Restate the following entries exactly. Keep the pictures out.

[[ STUDY MATERIAL open ]]

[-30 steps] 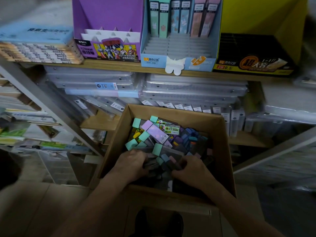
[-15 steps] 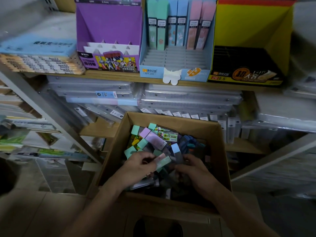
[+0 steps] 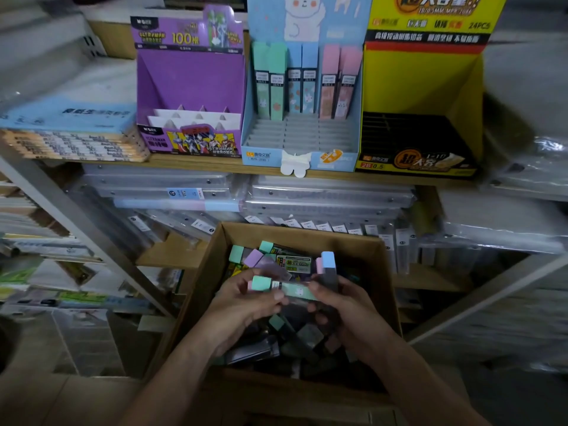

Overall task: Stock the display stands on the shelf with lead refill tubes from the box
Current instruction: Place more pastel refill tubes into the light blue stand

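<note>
A brown cardboard box [image 3: 373, 272] holds several loose lead refill tubes with green, purple, pink and blue caps. Over it, my left hand [image 3: 242, 302] pinches a green-capped tube [image 3: 285, 289] lying sideways. My right hand [image 3: 344, 305] grips the other end of that tube and holds upright tubes with pink and blue caps [image 3: 327, 265]. On the shelf above stand three display stands: a purple one [image 3: 190, 84] with bare slots, a light blue one [image 3: 304, 139] with several tubes in its back row, and a yellow-black one [image 3: 421, 87].
Flat packs [image 3: 73, 139] are stacked left of the purple stand. Clear plastic-wrapped cases [image 3: 246, 198] fill the shelf below the stands. A grey diagonal shelf brace [image 3: 76, 229] runs at the left. Wrapped goods [image 3: 522, 167] sit at the right.
Both hands rose out of the pile inside the box, lifting tubes with them. The green-capped tube now lies between both hands. The view tilted up, showing more of the stands.
</note>
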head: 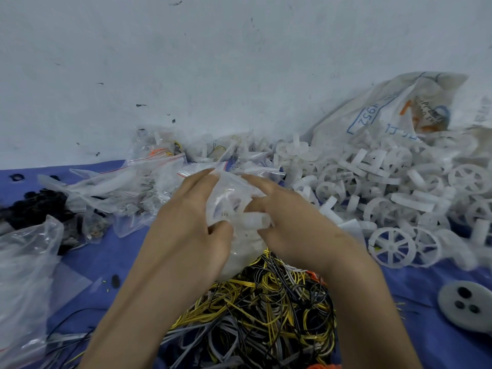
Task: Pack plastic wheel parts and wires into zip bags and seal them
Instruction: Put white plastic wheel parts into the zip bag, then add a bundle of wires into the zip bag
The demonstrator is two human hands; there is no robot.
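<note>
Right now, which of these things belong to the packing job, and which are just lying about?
Part of the job: the zip bag, gripped by the left hand and right hand; white plastic wheels heaped at right; tangled wires in front; filled zip bags behind.
Lying about: grey disc with holes; black parts at left; printed sack; loose clear bag at left.

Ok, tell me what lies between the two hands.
Head view: a clear zip bag with white parts inside, gripped by the left hand and right hand.
</note>
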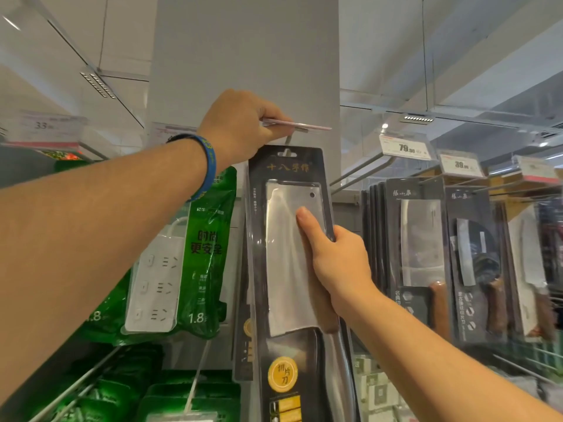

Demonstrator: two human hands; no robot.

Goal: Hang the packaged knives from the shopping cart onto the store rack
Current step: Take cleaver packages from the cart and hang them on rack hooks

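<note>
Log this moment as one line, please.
left hand: pinches price tag up | right hand: grips packaged knife | hang hole below hook | threading unclear

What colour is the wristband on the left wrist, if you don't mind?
Blue wristband, head view.

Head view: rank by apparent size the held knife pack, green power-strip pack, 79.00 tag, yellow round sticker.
1. Knife pack, nearest the camera, so unsure against the next.
2. Green pack, nearly as large.
3. 79.00 tag.
4. Yellow sticker, only slightly smaller than the tag.
</note>
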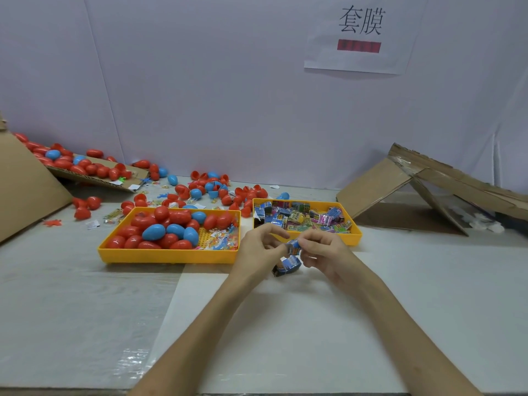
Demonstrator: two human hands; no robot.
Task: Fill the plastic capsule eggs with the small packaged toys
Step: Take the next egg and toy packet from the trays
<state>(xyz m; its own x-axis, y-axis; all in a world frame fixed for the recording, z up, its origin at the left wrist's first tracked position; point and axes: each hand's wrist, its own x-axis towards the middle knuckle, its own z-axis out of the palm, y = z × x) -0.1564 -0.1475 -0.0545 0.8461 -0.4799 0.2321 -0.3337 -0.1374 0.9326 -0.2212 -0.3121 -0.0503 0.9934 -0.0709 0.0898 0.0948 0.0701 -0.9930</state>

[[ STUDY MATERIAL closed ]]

### OUTPUT OF THE TASK
[-30 steps] 
[-15 steps] 
[+0 steps] 

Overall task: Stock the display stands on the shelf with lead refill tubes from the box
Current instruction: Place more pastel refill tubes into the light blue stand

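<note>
A brown cardboard box [image 3: 373, 272] holds several loose lead refill tubes with green, purple, pink and blue caps. Over it, my left hand [image 3: 242, 302] pinches a green-capped tube [image 3: 285, 289] lying sideways. My right hand [image 3: 344, 305] grips the other end of that tube and holds upright tubes with pink and blue caps [image 3: 327, 265]. On the shelf above stand three display stands: a purple one [image 3: 190, 84] with bare slots, a light blue one [image 3: 304, 139] with several tubes in its back row, and a yellow-black one [image 3: 421, 87].
Flat packs [image 3: 73, 139] are stacked left of the purple stand. Clear plastic-wrapped cases [image 3: 246, 198] fill the shelf below the stands. A grey diagonal shelf brace [image 3: 76, 229] runs at the left. Wrapped goods [image 3: 522, 167] sit at the right.
Both hands rose out of the pile inside the box, lifting tubes with them. The green-capped tube now lies between both hands. The view tilted up, showing more of the stands.
</note>
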head: 
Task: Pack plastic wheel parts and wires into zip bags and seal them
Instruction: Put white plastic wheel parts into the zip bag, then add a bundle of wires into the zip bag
The demonstrator is two human hands; there is no robot.
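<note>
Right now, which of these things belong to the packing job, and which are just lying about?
Part of the job: the zip bag, gripped by the left hand and right hand; white plastic wheels heaped at right; tangled wires in front; filled zip bags behind.
Lying about: grey disc with holes; black parts at left; printed sack; loose clear bag at left.

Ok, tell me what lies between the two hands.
Head view: a clear zip bag with white parts inside, gripped by the left hand and right hand.
</note>
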
Demonstrator: two human hands; no robot.

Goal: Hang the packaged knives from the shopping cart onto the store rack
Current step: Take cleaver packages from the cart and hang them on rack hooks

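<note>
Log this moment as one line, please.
left hand: pinches price tag up | right hand: grips packaged knife | hang hole below hook | threading unclear

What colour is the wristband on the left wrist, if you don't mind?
Blue wristband, head view.

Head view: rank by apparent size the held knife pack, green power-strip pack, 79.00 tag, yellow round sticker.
1. Knife pack, nearest the camera, so unsure against the next.
2. Green pack, nearly as large.
3. 79.00 tag.
4. Yellow sticker, only slightly smaller than the tag.
</note>
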Demonstrator: two human hands; no robot.
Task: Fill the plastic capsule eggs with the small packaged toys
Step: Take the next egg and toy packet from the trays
<state>(xyz m; its own x-axis, y-axis; all in a world frame fixed for the recording, z up, its origin at the left wrist's first tracked position; point and axes: each hand's wrist, its own x-axis towards the middle knuckle, its own z-axis out of the palm, y = z × x) -0.1564 -0.1475 -0.0545 0.8461 -0.4799 0.2321 -0.3337 -0.1374 0.9326 -0.2212 -0.3121 -0.0503 0.9934 -0.0709 0.0898 0.0948 0.0701 -0.9930</state>

This output is finished.